If we are serious about improving student outcomes, we can’t treat teacher retention as an afterthought

Last updated: 2025/07/28 at 6:56 AM
sourcenettechnology@gmail.com
7 Min Read


In the race to help students recover from pandemic-related learning loss, education leaders have overlooked one of the most powerful tools already at their disposal: experienced teachers.

For decades, a myth has persisted in education policy circles that after their first few years on the job, teachers stop improving. This belief has undercut efforts to retain seasoned educators, with many policymakers and administrators treating veteran teachers as replaceable cogs rather than irreplaceable assets.

But that myth doesn’t hold up. The evidence tells a different story: Teachers don’t hit a plateau after year five. While their growth may slow, it doesn’t stop. In the right environments — with collaborative colleagues, supportive administrators and stable classroom assignments — teachers can keep getting better well into their second decade in the classroom.

This insight couldn’t come at a more critical time. As schools work to accelerate post-pandemic learning recovery, especially for the most vulnerable students, they need all the instructional expertise they can muster.

That means not just recruiting new teachers but keeping their best educators in the classroom and giving them the support they need to thrive.

Related: A lot goes on in classrooms from kindergarten to high school. Keep up with our free weekly newsletter on K-12 education.

In a new review of 23 longitudinal studies conducted by the Learning Policy Institute and published by the Thomas B. Fordham Institute, all but one of the studies showed that teachers generally improve significantly during their first five years. The research review also found continued, albeit slower, improvement well into years 6 through 15; several of the studies found improvement into later years of teaching, though at a diminished pace.
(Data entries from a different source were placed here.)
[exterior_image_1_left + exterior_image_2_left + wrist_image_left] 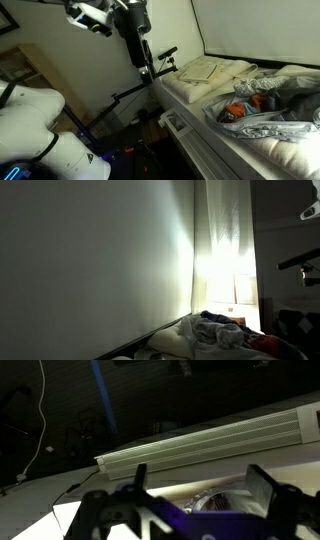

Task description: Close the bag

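The bag point(268, 106) is a crinkled grey-silver plastic bag lying on the bed at the right, its mouth open, with orange and red items showing inside. It also shows in an exterior view point(221, 332) and, small, between my fingers in the wrist view point(200, 496). My gripper point(135, 22) hangs high at the upper left, well away from the bag. In the wrist view its two fingers point(203, 485) are spread apart with nothing between them.
A folded cream cloth point(206, 70) lies on the bed beyond the bag. A white slatted bed rail point(200, 442) runs along the near side. A black stand arm point(150, 62) reaches toward the bed. A lit curtain point(225, 250) hangs behind.
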Controlling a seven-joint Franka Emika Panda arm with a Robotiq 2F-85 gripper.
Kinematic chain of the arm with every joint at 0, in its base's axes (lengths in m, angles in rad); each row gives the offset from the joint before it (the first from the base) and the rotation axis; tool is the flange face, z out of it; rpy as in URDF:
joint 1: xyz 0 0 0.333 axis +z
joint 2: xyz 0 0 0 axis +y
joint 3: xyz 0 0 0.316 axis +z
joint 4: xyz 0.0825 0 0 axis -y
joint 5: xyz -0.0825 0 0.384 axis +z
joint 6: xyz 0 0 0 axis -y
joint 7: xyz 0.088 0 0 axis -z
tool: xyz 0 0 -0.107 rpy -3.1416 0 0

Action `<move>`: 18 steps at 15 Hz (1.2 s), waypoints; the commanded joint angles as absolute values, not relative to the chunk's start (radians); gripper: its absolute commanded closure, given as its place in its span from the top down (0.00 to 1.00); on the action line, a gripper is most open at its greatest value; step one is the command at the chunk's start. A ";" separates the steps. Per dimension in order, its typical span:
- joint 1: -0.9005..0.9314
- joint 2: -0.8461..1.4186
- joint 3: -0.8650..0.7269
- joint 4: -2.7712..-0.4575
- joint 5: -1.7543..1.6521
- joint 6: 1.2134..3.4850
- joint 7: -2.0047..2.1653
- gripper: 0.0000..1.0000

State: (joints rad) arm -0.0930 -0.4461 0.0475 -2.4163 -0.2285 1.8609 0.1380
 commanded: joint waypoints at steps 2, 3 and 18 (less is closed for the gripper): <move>-0.087 -0.416 0.011 -2.273 -0.239 1.764 0.076 1.00; -0.086 -0.412 0.003 -2.246 -0.238 1.751 0.057 1.00; -0.066 -0.272 -0.026 -1.929 -0.233 1.539 -0.013 1.00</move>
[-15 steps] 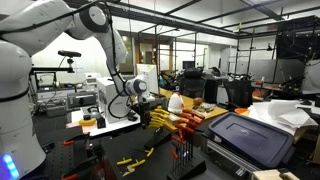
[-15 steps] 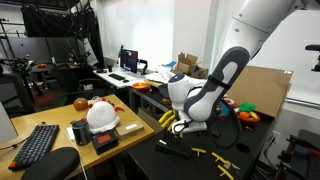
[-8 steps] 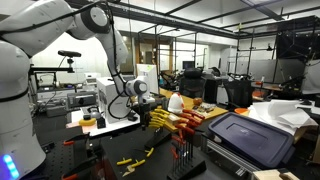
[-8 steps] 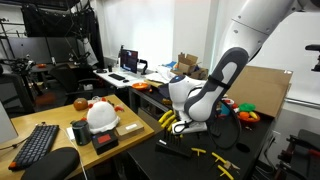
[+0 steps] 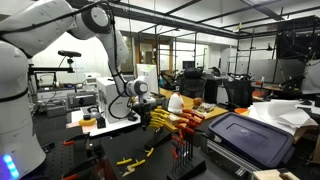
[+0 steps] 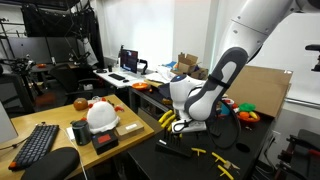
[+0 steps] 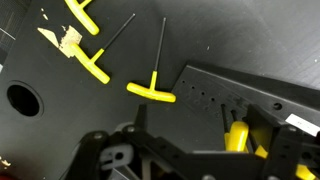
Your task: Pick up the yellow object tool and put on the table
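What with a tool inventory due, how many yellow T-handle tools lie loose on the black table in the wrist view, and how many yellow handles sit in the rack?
Yellow T-handle tools loose on the table: 3
Yellow handles in the rack: 2 visible, partly hidden
Total: 5

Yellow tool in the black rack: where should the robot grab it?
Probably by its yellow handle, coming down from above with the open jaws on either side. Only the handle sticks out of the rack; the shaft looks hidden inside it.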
These gains translate into measurable benefits for students: higher test scores, fewer disciplinary issues, reduced absenteeism and increased postsecondary attainment. In North Carolina, for example, students with highly experienced English teachers learned more and were substantially less likely to skip school and more likely to enjoy reading. These effects were strongest for students who were most at risk of falling behind.
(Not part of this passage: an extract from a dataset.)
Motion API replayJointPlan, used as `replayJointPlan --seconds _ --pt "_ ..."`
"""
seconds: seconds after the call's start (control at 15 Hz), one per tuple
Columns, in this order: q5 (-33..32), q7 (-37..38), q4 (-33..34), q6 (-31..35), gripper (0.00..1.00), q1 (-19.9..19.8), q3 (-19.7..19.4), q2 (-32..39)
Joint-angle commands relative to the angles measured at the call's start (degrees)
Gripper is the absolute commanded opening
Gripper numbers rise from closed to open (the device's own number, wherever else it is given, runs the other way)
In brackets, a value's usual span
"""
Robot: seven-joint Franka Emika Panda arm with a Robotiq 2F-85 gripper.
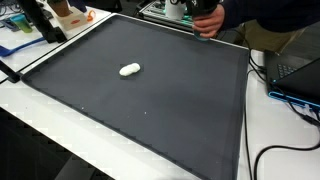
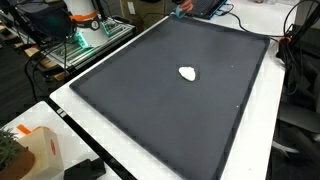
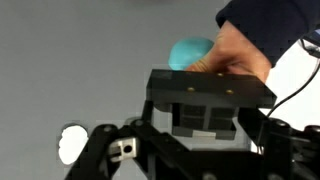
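My gripper (image 3: 210,100) fills the middle of the wrist view, its two fingertips pressed together with nothing between them. In an exterior view it (image 1: 203,22) hangs over the far edge of a dark mat (image 1: 150,110). Just beyond it a person's hand (image 3: 238,50) holds a round teal object (image 3: 190,52), close to the fingertips but apart from them. The teal object also shows at the mat's far edge in an exterior view (image 2: 181,5). A small white oval object (image 1: 130,69) lies alone near the middle of the mat, seen in both exterior views (image 2: 187,73) and low left in the wrist view (image 3: 72,143).
The mat (image 2: 170,100) covers most of a white table (image 1: 30,110). The person's dark-sleeved arm (image 1: 262,14) reaches in at the back. A laptop and cables (image 1: 295,80) lie beside the mat. A wire rack with equipment (image 2: 85,35) and an orange-and-white carton (image 2: 40,150) stand near the table.
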Motion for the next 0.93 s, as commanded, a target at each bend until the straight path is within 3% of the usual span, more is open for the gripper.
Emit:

While experience helps all teachers improve, we’re currently failing to build that experience where it’s needed most. Schools serving large populations of low-income Black and Hispanic students are far more likely to be staffed primarily by early career teachers.

And unfortunately, they’re also more likely to see those teachers leave after just a few years. This churn makes it nearly impossible to build a stable, experienced workforce in high-need schools.

It also robs novice teachers of the veteran mentors who could help them get better faster and robs students of the opportunity to learn from seasoned educators who have refined their craft over time.

To fix this, we need to address both sides of the equation: helping teachers improve and keeping them in the classrooms that need them most.

Research points to several conditions that support continued teacher growth. Beginning teachers are more likely to stay and improve if they have had high-quality preparation and mentoring. Teaching is not a solo sport. Educators who work alongside more experienced peers improve faster, especially in the early years.

Teachers also improve more when they’re able to teach the same grade level or subject year after year. Unfortunately, those in under-resourced schools are more likely to be shuffled around, undermining their ability to build expertise.

Perhaps most importantly, schools that have strong leadership and which foster time for collaboration and a culture of professional trust see greater gains in teacher retention over time.

Teachers who feel supported by their administrators, who collaborate with a team that shares their mission and who aren’t constantly switching subjects or grade levels are far more likely to stay in the profession.

Pay matters too, especially in high-need schools where working conditions are toughest. But incentives alone aren’t enough. Short-term bonuses can attract teachers, but they won’t keep them if the work environment drives them away.

Related: One state radically boosted new teacher pay – and upset a lot of teachers

If we’re serious about improving student outcomes, especially in the wake of the pandemic, we have to stop treating teacher retention as an afterthought. That means retooling our policies to reflect what the research now clearly shows: experience matters, and it can be cultivated.

Policymakers should invest in high-quality teacher preparation and mentoring programs, particularly in high-need schools. They should create conditions that promote teacher stability and collaboration, such as protected planning time and consistent teaching assignments.

Principals must be trained not just as managers, but as instructional leaders capable of building strong school cultures. And state and district leaders must consider meaningful financial incentives and other supports to retain experienced teachers in the classrooms that need them most.

With the right support, teachers can keep getting better. In this moment of learning recovery, a key to success is keeping teachers in schools and consciously supporting their growing effectiveness.

Linda Darling-Hammond is founding president and chief knowledge officer at the Learning Policy Institute. Michael J. Petrilli is president of the Thomas B. Fordham Institute, a visiting fellow at the Hoover Institution and an executive editor of Education Next.

Contact the opinion editor at opinion@hechingerreport.org.

This story about teacher retention was produced by The Hechinger Report, a nonprofit, independent news organization focused on inequality and innovation in education. Sign up for Hechinger’s weekly newsletter.

The Hechinger Report provides in-depth, fact-based, unbiased reporting on education that is free to all readers. But that doesn’t mean it’s free to produce. Our work keeps educators and the public informed about pressing issues at schools and on campuses throughout the country. We tell the whole story, even when the details are inconvenient. Help us keep doing that.

Join us today.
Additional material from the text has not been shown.